No blood! Want it cooked nicely cooked through the middle, tender meat. When i make it i think its a bit tough sometimes. Hence why i was thinkin about slow cooking in the oven over the whole morning really....

Any ideas?

----------


## tonkatojo

> No blood! Want it cooked nicely cooked through the middle, tender meat. When i make it i think its a bit tough sometimes. Hence why i was thinkin about slow cooking in the oven over the whole morning really....
> 
> Any ideas?



I would put it in the pyrex dish with some water for gravy salt n pepper on top of joint to taste cook it for about 2-3 hours about 180-200c, put a bit of foil on the top of joint and replace the glass lid. keep checking with skewer from 2 hrs to see if the blood has stopped running.... good luck.

----------


## ShelleyCowie

> I would put it in the pyrex dish with some water for gravy salt n pepper on top of joint to taste cook it for about 2-3 hours about 180-200c, put a bit of foil on the top of joint and replace the glass lid. keep checking with skewer from 2 hrs to see if the blood has stopped running.... good luck.


 
Thanks! Will give it a go tomorrow and let ya know how it tastes!  :Wink:

----------


## Scunner

have you ever tried a pot roast - tasty and tender

----------


## unicorn

I smear some mustard on mine for extra flavour.

----------


## Aaldtimer

> I smear some mustard on mine for extra flavour.


Bleccchhhhhh! ::

----------


## Ash

my dad puts wholegrain mustard and demerara on the top and its the most amazing beef ever!

----------


## ShelleyCowie

> have you ever tried a pot roast - tasty and tender


Have heard of pot roasts but never tried it cos im not sure how to.  :: 

I try not to put anything on the meats that the kids might not like, fussy wee monkeys sometimes. So not sure if they like mustard!

----------


## shamrock2007

I always baste mine in Olive Oil put in a roasting tin & cover with foil.  Removing foil for last 30mins of cooking

----------


## ShelleyCowie

> I always baste mine in Olive Oil put in a roasting tin & cover with foil. Removing foil for last 30mins of cooking


Does that dry it up when you take the foil off? Dont want my beef dry lol. 

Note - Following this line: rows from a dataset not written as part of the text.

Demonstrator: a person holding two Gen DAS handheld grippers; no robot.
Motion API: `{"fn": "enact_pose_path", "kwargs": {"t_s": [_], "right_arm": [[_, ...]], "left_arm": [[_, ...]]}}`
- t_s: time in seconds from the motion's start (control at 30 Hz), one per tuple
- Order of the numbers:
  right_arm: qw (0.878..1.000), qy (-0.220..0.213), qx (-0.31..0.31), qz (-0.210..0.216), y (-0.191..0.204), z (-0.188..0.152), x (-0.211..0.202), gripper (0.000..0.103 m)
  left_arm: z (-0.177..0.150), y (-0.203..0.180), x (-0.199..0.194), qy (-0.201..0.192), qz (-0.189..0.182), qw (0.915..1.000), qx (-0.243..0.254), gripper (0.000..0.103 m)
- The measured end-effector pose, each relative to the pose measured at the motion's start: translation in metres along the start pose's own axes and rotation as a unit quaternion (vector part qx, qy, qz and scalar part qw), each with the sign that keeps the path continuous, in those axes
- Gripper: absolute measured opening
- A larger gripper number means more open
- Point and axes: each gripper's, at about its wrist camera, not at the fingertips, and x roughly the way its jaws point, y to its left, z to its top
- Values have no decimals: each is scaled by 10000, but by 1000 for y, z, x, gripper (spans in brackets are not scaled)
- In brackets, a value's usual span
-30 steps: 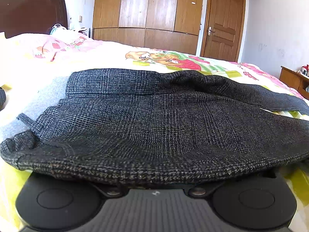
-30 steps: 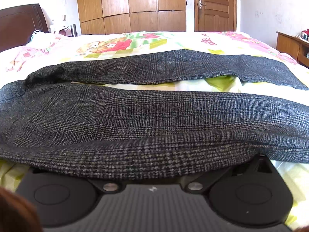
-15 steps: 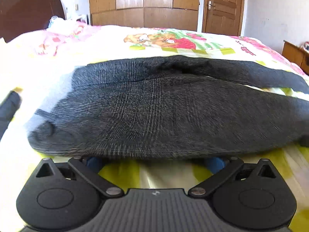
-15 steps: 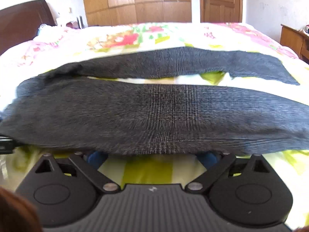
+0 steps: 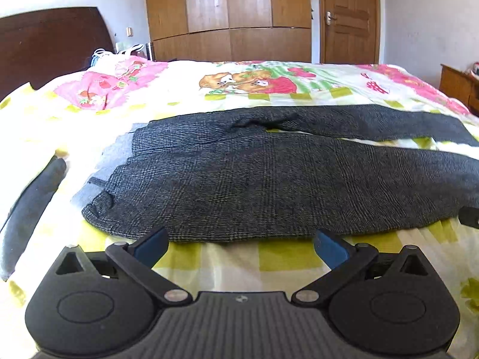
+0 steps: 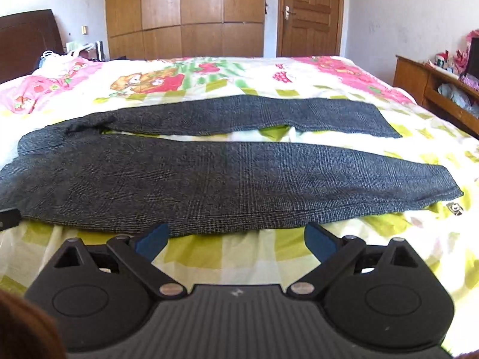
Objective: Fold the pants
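Dark checked pants (image 5: 269,179) are lying flat across the bed (image 5: 269,266), waistband toward the headboard (image 5: 51,45) side and both legs running toward the foot. The near leg (image 6: 239,179) and the far leg (image 6: 254,113) are lying apart, with a strip of quilt showing between them. The left hand-held gripper (image 5: 239,243) is hovering just short of the near hem edge at the hip, its blue fingertips (image 5: 149,245) spread wide and holding nothing. The right hand-held gripper (image 6: 236,239) is hovering likewise beside the near leg, jaws wide apart and empty.

Risk, as judged: the fingers may be pinching quilt together with cloth, since the soft cover is bunching right under the edge. A grasp of only the top layer would be leaving the lower layer behind and skewing the fold. Unequal lifting by the two grippers would be twisting the leg.

Surroundings: a second dark garment (image 5: 27,197) is lying at the left edge of the bed, near the waistband but apart from it. A wooden side cabinet (image 6: 431,80) is standing to the right, a wardrobe (image 5: 227,15) and door (image 5: 348,15) behind. Nothing is lying on the pants or blocking the fold path.
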Motion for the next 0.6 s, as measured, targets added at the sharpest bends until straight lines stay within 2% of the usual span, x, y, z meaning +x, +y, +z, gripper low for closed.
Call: {"fn": "enact_pose_path", "kwargs": {"t_s": [0.2,0.33,0.5,0.6], "right_arm": [[10000,-22,-5,34,1,1,1,97],[10000,8,-26,30,4,1,2,97],[10000,43,-58,55,6,0,4,97],[9999,77,-97,63,8,-1,6,97]], "left_arm": [[0,-9,0,31,-99,9999,126,103],[0,-14,2,98,-5,9997,232,103],[3,-13,4,241,-200,9995,-29,103],[2,-17,4,240,-220,9995,31,103]]}}
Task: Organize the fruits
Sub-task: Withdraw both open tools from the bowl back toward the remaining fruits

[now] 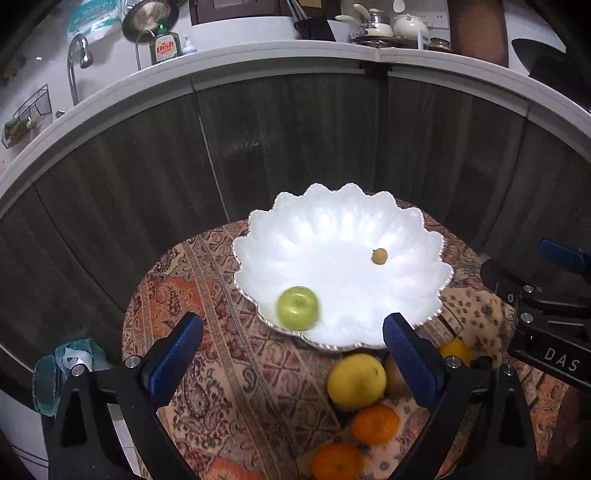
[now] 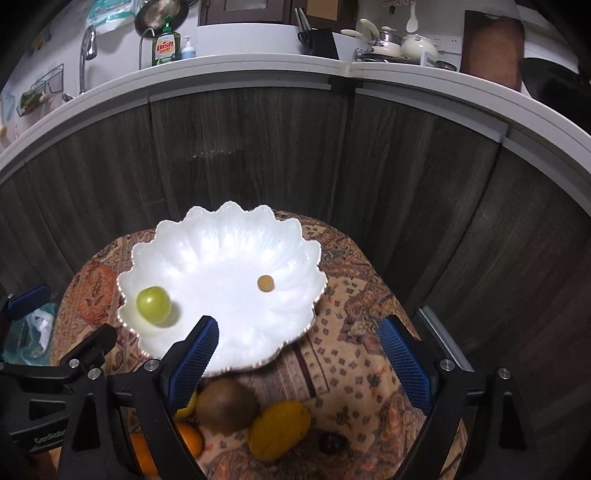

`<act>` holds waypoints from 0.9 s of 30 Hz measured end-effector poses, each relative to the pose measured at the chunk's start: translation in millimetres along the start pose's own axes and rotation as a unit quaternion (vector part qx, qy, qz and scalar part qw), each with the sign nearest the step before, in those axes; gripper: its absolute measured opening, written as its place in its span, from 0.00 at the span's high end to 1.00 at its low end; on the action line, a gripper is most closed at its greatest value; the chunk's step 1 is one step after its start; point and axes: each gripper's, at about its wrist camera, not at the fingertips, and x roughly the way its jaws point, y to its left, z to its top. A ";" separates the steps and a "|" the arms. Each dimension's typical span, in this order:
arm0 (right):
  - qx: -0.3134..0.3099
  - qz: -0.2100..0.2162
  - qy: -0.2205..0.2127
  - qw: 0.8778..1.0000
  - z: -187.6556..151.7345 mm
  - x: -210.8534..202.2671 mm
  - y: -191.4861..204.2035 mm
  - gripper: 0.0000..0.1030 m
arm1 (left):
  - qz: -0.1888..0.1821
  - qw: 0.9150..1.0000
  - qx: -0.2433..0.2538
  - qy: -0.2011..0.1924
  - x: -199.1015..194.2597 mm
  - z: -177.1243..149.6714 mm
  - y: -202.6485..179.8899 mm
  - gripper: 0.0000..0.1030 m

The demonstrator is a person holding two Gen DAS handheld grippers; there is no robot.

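A white scalloped bowl (image 1: 406, 229) (image 2: 221, 236) stands on a small round table with a patterned cloth (image 1: 221, 369). In it lie a green apple (image 1: 298, 308) (image 2: 153, 305) near the left rim and a small brown fruit (image 1: 379, 256) (image 2: 265, 283). In front of the bowl lie a yellow lemon (image 1: 356, 380), two oranges (image 1: 375, 424), a brown kiwi (image 2: 226, 405), a yellow mango (image 2: 279, 430) and a small dark fruit (image 2: 332, 442). My left gripper (image 1: 293, 360) is open and empty before the bowl. My right gripper (image 2: 299, 360) is open and empty above the fruits.
Dark wood cabinet fronts (image 1: 295, 140) rise right behind the table under a white counter with a faucet (image 1: 75, 62), dish soap (image 1: 164, 46) and pots (image 1: 384, 26). A bin with a plastic bag (image 1: 70, 365) stands left of the table.
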 end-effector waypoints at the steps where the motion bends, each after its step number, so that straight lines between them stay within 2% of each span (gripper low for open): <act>1: 0.002 0.001 0.001 1.000 -3.6 -3.5 -1.0 0.13 | 0.000 1.000 -0.001 -0.001 -3.6 -2.0 -0.7 0.04; 16: 0.010 -0.004 0.030 0.999 -58.4 -31.9 -19.2 0.13 | -0.002 1.000 0.011 0.002 -35.7 -47.4 -20.6 0.04; 27: 0.025 -0.016 0.088 0.996 -115.1 -44.2 -39.0 0.13 | -0.018 0.999 0.030 0.020 -49.8 -92.3 -49.2 0.04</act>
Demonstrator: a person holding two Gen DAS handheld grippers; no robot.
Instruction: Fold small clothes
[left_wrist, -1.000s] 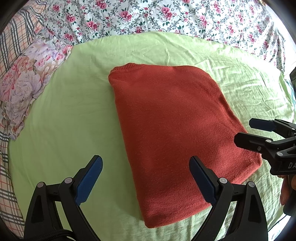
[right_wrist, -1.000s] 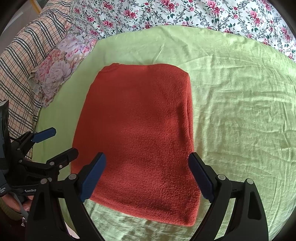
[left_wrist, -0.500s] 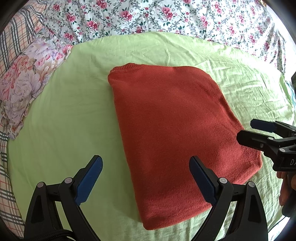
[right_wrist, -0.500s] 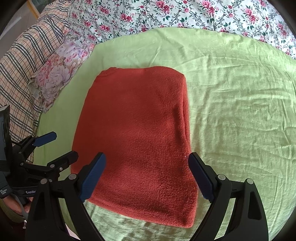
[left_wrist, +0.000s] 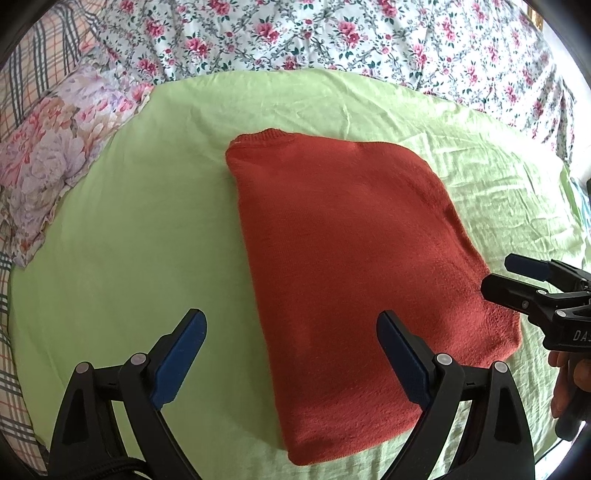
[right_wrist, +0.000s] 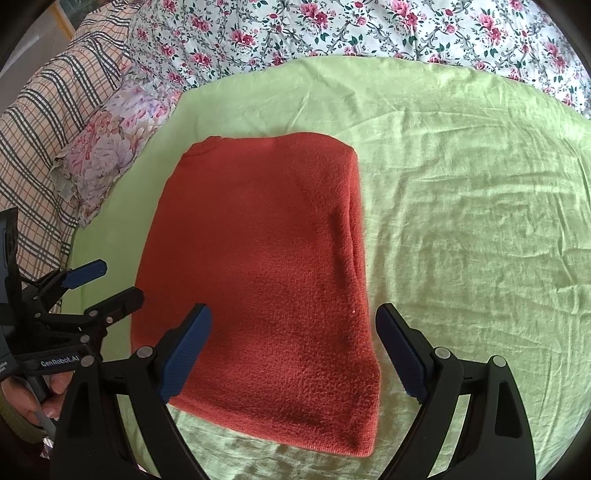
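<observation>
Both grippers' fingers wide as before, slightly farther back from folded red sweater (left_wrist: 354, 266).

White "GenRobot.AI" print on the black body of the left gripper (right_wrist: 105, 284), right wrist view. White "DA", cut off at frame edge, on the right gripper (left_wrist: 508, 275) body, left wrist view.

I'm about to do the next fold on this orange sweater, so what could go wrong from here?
Both grippers are open and hold nothing. The orange sweater is thick and layered, so a pinch by the right gripper may catch only the top layer and undo the fold. The left gripper straddles the sweater's left edge, so it might also snag the wrinkled green sheet.
</observation>
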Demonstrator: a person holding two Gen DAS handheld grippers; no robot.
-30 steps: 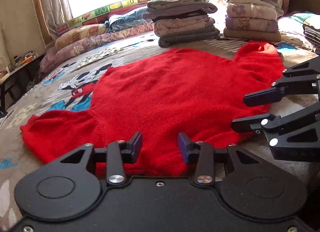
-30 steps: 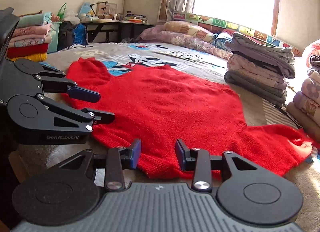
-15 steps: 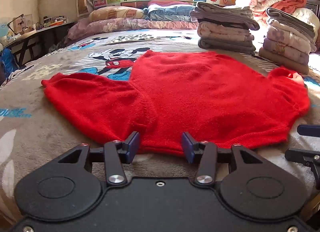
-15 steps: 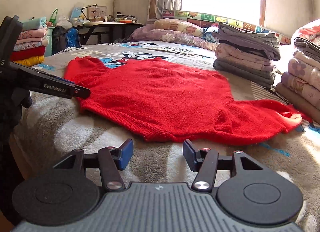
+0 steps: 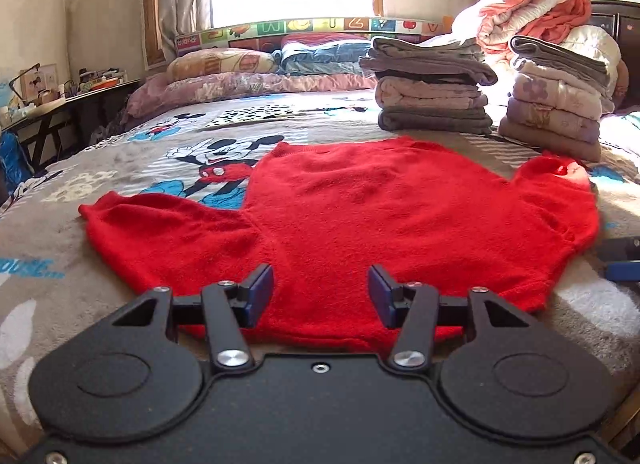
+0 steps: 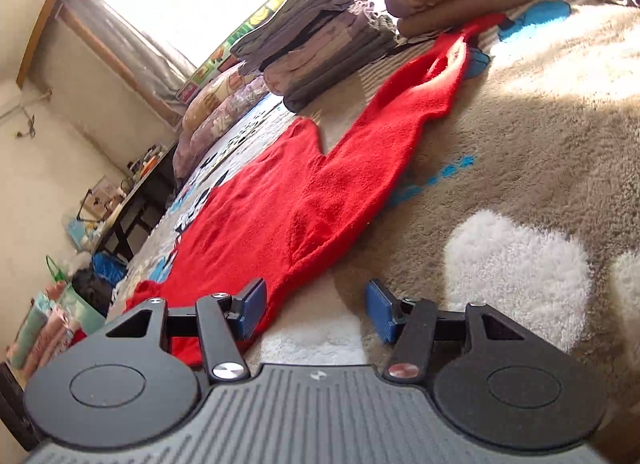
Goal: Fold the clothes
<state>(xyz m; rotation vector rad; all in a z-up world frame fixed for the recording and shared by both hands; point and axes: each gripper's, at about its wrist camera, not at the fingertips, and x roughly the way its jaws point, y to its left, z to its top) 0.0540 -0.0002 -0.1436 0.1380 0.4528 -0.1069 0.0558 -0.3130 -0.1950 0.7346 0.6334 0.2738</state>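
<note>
- red sweater (image 5: 360, 216) spread flat on cartoon-print blanket (image 5: 120, 168), body in the middle, one sleeve out to each side.
- left gripper (image 5: 320, 296) low over the near edge of the sweater, jaws parted wide, nothing between the blue pads (image 5: 260, 292).
- near edge of the sweater just under and ahead of those pads; contact not determinable.
- right gripper (image 6: 316, 310) tilted, at the sweater's right side, jaws likewise spread apart and empty.
- left pad of the right gripper over red fabric, right pad over bare blanket (image 6: 520, 192); touching or not cannot be told.
- right sleeve (image 6: 416, 92) stretched away toward the folded stacks.
- tip of the right gripper visible at the right edge of the left wrist view (image 5: 624, 260), just beside the sleeve.
- grey folded stack (image 5: 432, 92) and pale folded stack (image 5: 556, 104) beyond the sweater, near its far edge.
- pillows (image 5: 240, 72) along the window side.
</note>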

Its been in the oven cooking nicely for about 3 hours now. Got it on at a very low heat. Dinner isnt til about 6pm anyways tonight. Plenty o time to slow cook it yet!

----------


## BINBOB

> Does that dry it up when you take the foil off? Dont want my beef dry lol. 
> 
> Its been in the oven cooking nicely for about 3 hours now. Got it on at a very low heat. Dinner isnt til about 6pm anyways tonight. Plenty o time to slow cook it yet!


I will be there in 10!!!! ::

----------


## ShelleyCowie

> I will be there in 10!!!!


And there was me expectin ya too! There was more than enuf to go around!! Enough for roast beef sandwiches for lunch tomorrow! 

Well the beef was PERFECT! 10/10 all round from everyone! Even my OH admitted it tasted a million times better than he could ever cook it!  :Wink:  Now that is an achievement. lol. 

It was the best beef i have ever tasted though. Cooked it over a long time, put water in the bottom (about half a cup) then just let it simmer in its own juices, when it was ready to be sliced i placed it back in the juices sliced up and back in the oven for a further 15 mins. Brilliant! 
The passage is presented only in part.